If you remember nothing else from this pattern, remember: run the new version alongside the old one with fewer pods and route only a small share of traffic to it for safe testing.

Common Mistakes
Creating only one deployment and replacing the old version immediately
This causes all users to get the new version at once, increasing risk of failure without gradual testing.
Create a separate canary deployment with fewer replicas and run it alongside the stable deployment.
Service selector only matches stable pods, ignoring canary pods
Traffic will not reach the canary pods, so the new version is not tested with real users.
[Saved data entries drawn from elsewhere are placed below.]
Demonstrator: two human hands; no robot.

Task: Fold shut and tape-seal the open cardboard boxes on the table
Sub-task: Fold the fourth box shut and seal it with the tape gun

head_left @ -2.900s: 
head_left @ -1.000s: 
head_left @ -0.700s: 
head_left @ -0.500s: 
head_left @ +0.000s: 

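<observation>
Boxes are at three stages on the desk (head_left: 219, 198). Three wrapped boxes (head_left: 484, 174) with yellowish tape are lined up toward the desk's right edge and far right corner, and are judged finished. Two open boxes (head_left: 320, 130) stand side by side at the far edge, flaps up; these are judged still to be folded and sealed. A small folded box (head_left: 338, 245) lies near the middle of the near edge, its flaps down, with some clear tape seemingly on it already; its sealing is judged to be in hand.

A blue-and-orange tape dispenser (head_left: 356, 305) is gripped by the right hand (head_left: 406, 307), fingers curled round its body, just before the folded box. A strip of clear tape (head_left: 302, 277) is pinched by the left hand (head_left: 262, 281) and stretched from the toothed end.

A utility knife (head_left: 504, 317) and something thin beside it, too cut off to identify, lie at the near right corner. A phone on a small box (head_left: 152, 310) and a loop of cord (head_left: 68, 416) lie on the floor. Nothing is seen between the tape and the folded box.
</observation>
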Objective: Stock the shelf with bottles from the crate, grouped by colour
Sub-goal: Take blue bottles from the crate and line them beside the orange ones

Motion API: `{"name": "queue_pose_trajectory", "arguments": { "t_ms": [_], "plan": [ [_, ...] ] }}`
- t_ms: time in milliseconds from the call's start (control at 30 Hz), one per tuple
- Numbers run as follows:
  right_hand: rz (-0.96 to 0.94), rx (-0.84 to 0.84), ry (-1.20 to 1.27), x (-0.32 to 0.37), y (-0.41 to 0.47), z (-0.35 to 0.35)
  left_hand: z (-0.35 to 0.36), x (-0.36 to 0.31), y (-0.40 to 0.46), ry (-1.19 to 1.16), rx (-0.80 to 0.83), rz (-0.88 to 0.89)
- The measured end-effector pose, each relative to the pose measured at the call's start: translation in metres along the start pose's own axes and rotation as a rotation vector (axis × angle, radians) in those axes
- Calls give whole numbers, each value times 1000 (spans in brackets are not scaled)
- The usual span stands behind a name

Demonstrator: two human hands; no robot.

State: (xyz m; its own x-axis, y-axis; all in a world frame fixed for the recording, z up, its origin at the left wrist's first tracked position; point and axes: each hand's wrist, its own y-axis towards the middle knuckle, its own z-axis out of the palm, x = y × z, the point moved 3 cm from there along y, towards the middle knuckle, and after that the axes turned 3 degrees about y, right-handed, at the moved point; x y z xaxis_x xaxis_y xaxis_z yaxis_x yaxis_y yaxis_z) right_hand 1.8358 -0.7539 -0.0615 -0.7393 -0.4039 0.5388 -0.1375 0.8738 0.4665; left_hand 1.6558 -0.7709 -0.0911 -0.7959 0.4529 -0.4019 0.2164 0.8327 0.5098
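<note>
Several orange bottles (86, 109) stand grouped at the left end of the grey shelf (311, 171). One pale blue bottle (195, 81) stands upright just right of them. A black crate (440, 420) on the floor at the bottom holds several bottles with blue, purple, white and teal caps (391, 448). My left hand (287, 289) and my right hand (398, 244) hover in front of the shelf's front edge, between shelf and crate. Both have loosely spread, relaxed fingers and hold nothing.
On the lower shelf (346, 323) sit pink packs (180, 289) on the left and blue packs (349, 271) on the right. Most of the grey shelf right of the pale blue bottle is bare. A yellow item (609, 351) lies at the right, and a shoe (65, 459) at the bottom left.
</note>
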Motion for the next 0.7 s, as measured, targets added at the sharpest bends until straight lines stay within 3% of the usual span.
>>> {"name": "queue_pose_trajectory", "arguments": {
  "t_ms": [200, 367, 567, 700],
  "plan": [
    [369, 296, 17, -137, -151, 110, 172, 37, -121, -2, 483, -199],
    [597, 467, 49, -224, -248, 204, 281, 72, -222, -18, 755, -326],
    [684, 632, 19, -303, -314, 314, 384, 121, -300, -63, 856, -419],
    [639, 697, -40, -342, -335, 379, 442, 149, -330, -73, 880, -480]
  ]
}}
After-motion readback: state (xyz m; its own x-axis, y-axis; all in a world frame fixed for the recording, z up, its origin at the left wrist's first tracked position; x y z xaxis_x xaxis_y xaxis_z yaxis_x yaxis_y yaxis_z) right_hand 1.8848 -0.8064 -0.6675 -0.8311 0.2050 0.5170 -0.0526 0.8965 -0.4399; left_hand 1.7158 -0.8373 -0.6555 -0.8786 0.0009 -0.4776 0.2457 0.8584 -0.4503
Use a service selector that matches both stable and canary pods by a common label.
Not checking rollout status of the canary deployment
You might miss errors or crashes in the new version before sending traffic.
Use 'kubectl rollout status' to verify the canary deployment is healthy before increasing traffic.
Summary
Create two deployments: stable with most replicas and canary with fewer replicas running the new version.
Use a service that selects both stable and canary pods to split traffic between versions.
Check pods and rollout status to ensure the canary version is running well before full rollout.